Who shall we scapegoat? SW? Teachers?
Then it happens again and again and nothing significant changes.

Pipbin · 17/08/2015 13:08

If the youngest was 2, how recently has there been a health visitor involved?
I'm sure the school will have noticed but there is little they can do other than alert SS.

tomatodizzymum · 17/08/2015 13:13

I had a friend that lived like that, back in the 80's. At school she had dirty clothes and unwashed hair and always smelt of cigerettes. It wasn't until I went to her house that I realised how she was actually living (with an alcoholic father and drug addicted stepmother), there was a cat shit in the sink when I went to wash my hands and rats poo on her bed where she was sleeping every night.
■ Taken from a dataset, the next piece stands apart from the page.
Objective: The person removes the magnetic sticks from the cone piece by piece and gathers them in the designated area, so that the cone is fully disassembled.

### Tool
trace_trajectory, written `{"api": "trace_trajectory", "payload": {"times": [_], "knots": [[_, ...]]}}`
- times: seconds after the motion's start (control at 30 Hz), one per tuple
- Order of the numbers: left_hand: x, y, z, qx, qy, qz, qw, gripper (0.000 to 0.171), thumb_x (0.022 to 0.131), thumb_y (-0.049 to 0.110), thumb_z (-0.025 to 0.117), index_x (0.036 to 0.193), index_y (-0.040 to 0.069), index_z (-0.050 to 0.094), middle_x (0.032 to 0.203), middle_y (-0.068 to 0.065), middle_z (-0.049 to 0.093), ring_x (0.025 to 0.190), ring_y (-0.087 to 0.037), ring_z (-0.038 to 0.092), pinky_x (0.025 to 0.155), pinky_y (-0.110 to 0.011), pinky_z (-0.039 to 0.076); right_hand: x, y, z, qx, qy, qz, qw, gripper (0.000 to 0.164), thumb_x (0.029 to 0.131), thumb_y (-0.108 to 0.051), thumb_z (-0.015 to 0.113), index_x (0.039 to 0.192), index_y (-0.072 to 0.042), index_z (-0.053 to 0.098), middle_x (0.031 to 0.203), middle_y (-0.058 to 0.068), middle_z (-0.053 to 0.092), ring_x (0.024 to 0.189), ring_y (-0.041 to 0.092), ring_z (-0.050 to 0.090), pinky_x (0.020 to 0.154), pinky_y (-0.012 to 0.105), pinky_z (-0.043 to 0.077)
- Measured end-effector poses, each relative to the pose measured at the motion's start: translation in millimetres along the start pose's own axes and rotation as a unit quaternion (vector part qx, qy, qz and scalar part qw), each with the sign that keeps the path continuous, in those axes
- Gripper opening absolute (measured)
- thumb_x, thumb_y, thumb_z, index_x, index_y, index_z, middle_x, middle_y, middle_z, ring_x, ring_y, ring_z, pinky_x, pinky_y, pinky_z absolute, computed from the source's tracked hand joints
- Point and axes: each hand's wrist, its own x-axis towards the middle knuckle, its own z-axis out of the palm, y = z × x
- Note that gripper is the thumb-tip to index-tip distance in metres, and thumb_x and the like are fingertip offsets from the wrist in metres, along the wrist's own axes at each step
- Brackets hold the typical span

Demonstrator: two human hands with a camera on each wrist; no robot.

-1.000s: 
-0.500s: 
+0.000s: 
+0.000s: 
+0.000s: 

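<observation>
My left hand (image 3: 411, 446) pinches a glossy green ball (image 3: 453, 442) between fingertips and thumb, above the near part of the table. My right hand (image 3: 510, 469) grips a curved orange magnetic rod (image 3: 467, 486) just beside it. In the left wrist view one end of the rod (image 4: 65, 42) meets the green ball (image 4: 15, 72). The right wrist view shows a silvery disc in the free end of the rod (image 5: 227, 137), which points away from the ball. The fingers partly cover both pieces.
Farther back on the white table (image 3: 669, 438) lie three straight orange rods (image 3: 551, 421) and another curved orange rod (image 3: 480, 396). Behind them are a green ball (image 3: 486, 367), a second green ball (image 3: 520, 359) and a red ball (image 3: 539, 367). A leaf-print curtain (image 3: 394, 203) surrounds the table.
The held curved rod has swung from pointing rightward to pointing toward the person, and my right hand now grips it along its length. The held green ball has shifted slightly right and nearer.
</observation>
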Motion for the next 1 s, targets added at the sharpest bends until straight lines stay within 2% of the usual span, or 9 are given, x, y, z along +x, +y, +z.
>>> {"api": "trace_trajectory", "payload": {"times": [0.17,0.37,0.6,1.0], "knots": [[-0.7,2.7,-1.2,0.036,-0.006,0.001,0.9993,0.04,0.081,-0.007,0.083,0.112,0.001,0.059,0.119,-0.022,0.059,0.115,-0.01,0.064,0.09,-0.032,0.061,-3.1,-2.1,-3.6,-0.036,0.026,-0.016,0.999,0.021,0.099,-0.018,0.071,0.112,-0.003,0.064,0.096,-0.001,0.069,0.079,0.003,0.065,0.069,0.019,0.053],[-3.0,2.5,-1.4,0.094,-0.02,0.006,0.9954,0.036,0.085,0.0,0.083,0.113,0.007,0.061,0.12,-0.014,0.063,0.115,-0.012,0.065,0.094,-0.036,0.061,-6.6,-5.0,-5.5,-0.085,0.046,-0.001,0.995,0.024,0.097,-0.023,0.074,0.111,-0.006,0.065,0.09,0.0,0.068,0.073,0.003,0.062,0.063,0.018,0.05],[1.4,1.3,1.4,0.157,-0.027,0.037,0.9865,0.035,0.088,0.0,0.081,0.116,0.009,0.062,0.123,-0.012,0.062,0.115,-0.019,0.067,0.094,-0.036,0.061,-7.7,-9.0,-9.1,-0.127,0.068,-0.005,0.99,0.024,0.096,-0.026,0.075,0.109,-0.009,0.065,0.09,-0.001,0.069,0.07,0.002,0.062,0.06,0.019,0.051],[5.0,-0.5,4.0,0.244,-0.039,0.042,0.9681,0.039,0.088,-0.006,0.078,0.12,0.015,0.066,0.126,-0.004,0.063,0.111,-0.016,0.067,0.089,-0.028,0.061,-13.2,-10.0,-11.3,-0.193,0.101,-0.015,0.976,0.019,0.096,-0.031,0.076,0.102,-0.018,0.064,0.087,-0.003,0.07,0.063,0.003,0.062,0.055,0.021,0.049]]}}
I went straight home and told my mum, it moved on very quickly from there and she was living with her mum within a matter of weeks (who actually had/has severe depression which was why she left them with their father, she had no idea what conditions they were living in). We are still friends, she has completely changed, married with children of her own and her house is large, spacious, clean and happy. Her siblings have fully recovered in similar ways. I don't think things have changed, I think far less children actually slip through than they did back then. It's just that every case is now reported, back then, it wasn't. If it had there wouldn't have been no room for anything else in the newspaper.